Auch falsch - damit komme ich zum Schluss - ist natürlich die Vorstellung, man könnte das Lehr

amtsstudium auf verschiedene Universitäten aufteilen. Man absolviert in Halle die Bildungswissenschaften und ein Schulfach und macht in Jena oder Leipzig als zweites Fach zum Beispiel Sport oder anderes. Das ist einfach Unsinn.

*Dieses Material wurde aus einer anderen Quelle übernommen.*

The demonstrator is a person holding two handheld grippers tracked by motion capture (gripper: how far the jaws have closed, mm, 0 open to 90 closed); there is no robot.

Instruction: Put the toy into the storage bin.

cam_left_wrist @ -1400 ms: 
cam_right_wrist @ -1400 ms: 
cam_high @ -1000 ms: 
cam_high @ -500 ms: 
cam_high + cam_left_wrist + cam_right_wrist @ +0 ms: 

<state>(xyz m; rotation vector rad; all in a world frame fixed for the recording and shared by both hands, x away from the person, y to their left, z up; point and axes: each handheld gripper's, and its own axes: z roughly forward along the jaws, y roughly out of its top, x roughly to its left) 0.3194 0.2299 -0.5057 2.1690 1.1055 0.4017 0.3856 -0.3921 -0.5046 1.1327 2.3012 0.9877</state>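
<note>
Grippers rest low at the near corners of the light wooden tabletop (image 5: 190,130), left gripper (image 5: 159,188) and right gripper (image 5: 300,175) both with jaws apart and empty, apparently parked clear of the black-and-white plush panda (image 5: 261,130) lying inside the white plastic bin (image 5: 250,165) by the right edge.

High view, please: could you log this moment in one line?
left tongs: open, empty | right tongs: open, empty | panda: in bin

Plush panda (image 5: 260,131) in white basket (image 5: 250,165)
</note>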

Das verführt mich jedoch nicht, die Beschlussempfehlung abzulehnen; denn ein solcher Unsinn wird schlicht nicht passieren. Daher können wir uns bei der Abstimmung über die Beschlussempfehlung der Stimme enthalten. - Herzlichen Dank.

(Beifall bei den GRÜNEN)

Vielen Dank, Frau Professor Dalbert. Frau KochKupfer würde Sie gern etwas fragen.

Bitte ans Mikrofon.

Sehr geehrte Kollegin Dalbert, es gibt auch an der Uni in Halle vor dem Studium bereits die Möglichkeit, einen solchen Test zu absolvieren. Ob er verpflichtend ist oder nicht und was daraus gemacht wird, liegt natürlich immer im Ermessen des Betrachters. Aber solche Tests gibt es durchaus, die leider wenig Niederschlag im weiteren Studienverlauf finden. Ich sage ganz offen und ehrlich, dass ich in einigen Bundesländern recherchiert habe. Dort gibt es solche Tests, die natürlich nicht darüber entscheiden, ob jemand tatsächlich alle Zugangsvoraussetzungen hat. Aber als Hilfestellung halte ich sie durchaus für sinnstiftend. Das wollte ich hier gern noch einmal sagen.